シリアでアル=カーイダと共闘していたチェチェン人戦闘員がロシアの侵攻を受けるウクライナでの戦闘に参戦
シリアで活動を続けていた「コーカサスの兵(アジュナード・カウカーズ)」のアブドゥルハキーム・シーシャーニー(ルストゥム・アズィエフ)司令官がウクライナでの戦闘に参加していることを示す動画が公開された。
ウクライナ国防省情報総局が映像を公開
動画を公開したのは、ウクライナ国防省情報総局。1月7日にツイッターやユーチューブを通じて、シーシャーニー司令官ら複数のチェチェン人戦闘員が、「国際部隊」の一員として、ウクライナ東部ドネツィク州にあるバフムート市の最前線で戦う様子を撮影した映像を公開したのだ。
映像のなかで、シーシャーニー司令官は、チェチェン・イチケリア共和国からの義勇兵として登場し、ウクライナ防衛のために戦い続ける意思を表明している。
シーシャーニー司令官は昨年10月15日、チェチェン・イチケリア共和国の武装部隊の大佐に昇進している。
シーシャーニーはどのようにシリアからウクライナに入ったのか?
米国のウェブサイトでイスラーム過激派の動静をフォローしているアル・モニター(2022年10月22日付)によると、シーシャーニー司令官は、2022年10月に、コーカサスの兵のメンバー25人とともに、シリアのイドリブ県を去り、ウクライナ軍とともに戦闘に参加しているチェチェン人武装グループであるシャイフ・マンスール大隊と連携し、ウクライナ入りしていたという。
一方、ロシア系米国人研究者のヴェラ・ミロノヴァは1月8日にツイッターで、ロシアが2022年2月にウクライナへの侵攻を開始した直後に、シーシャーニーがトルコの当局に殺人容疑で拘束されたのち、同年10月に釈放され、1週間もしないうちに、ウクライナで姿を現したと主張している。
チェチェン人グループの活動をフォローしているムスリムを名乗るツイッター・アカウントも1月8日、最近オランダで逮捕されたエリック・ジャファロフを名乗るビジネスマンが、シーシャーニーが強請に関与していたと証言したのを受けて、トルコの当局が彼を逮捕、イスタンブールで2回にわたって審理が行われ、逮捕の半年後にすべての容疑が取り下げられたと主張している。

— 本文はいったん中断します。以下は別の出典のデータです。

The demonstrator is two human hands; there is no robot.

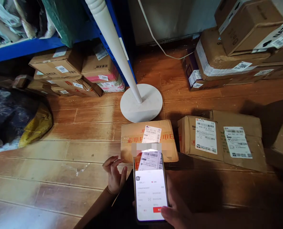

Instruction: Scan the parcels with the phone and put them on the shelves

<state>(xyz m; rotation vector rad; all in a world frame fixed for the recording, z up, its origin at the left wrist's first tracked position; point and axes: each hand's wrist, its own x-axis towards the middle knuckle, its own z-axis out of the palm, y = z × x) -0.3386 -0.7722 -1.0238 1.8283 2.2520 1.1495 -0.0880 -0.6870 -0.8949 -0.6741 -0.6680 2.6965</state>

米シンクタンクのジェームズタウン財団は1月9日に公式サイトで、シリアのアル=カーイダとして知られる国際テロ組織のシャーム解放機構の圧力が増すなかで、シリア北西部で活動する外国人武装グループは解体や統廃合を余儀なくされ、指導者の一部がトルコに逃れていたと指摘している。
シャーム解放機構は、2020年3月にロシアとトルコがシリア北西部での停戦に合意して以降、戦闘継続を主唱する武装集団、とりわけ外国人戦闘員への締め付けを強化していた。
シリアにいたチェチェン人はどこにいったのか?
シリアで活動していたチェチェン人戦闘員をめぐっては、スィカ通信の創設者であるマージド・アブドゥンヌールが1月8日にツイッターで、そのほとんどが現在、ウクライナに移動したと主張している。
これに対して、シャーム解放機構の司令官の1人でアブー・マーリヤー・カフターニーの名で知られているマイサル・ブン・アリー・ジャッブーリーは1月9日、ツイッターでこうした見方を否定している。
「コーカサスの兵」とは?
コーカサスの兵の司令官を務めるシーシャーニーは、2011年3月にシリアに「アラブの春」が波及し、混乱が増すと、体制打倒をめざして、同国に潜入した。
2013年に「コーカサス・カリフ国」を名乗る武装グループを結成、ラタキア県やクナイトラ県で活動、2015年春に、別のコーカサス人武装グループの「コーカサスの兵」(ジュンド・カウカーズ)と統合し、「コーカサスの兵」(ジュヌード・カウカーズ)を名乗るようになった。
「コーカサスの兵」は、アル=カーイダの系譜を汲むシャーム解放機構、シャーム自由人イスラーム運動と長らく共闘を続ける一方、これらの組織の間で繰り返される抗争においては中立の立場を貫いてきた。
シャーム解放機構がシリア北西部における軍事・治安権限を握って以降は、同組織に忠誠を誓い活動を継続していた。
チェチェンでの紛争で、ロシアからの独立をめざしていた「愛国的英雄たち」は、シリアで国際テロ組織との共闘を経て、ウクライナで自由と民主主義のために戦う「フリーダム・ファイター」として、新たな戦場に身を置いている。しかし、この間、大国の思惑に翻弄され続ける彼らの境遇には何らの変化もない。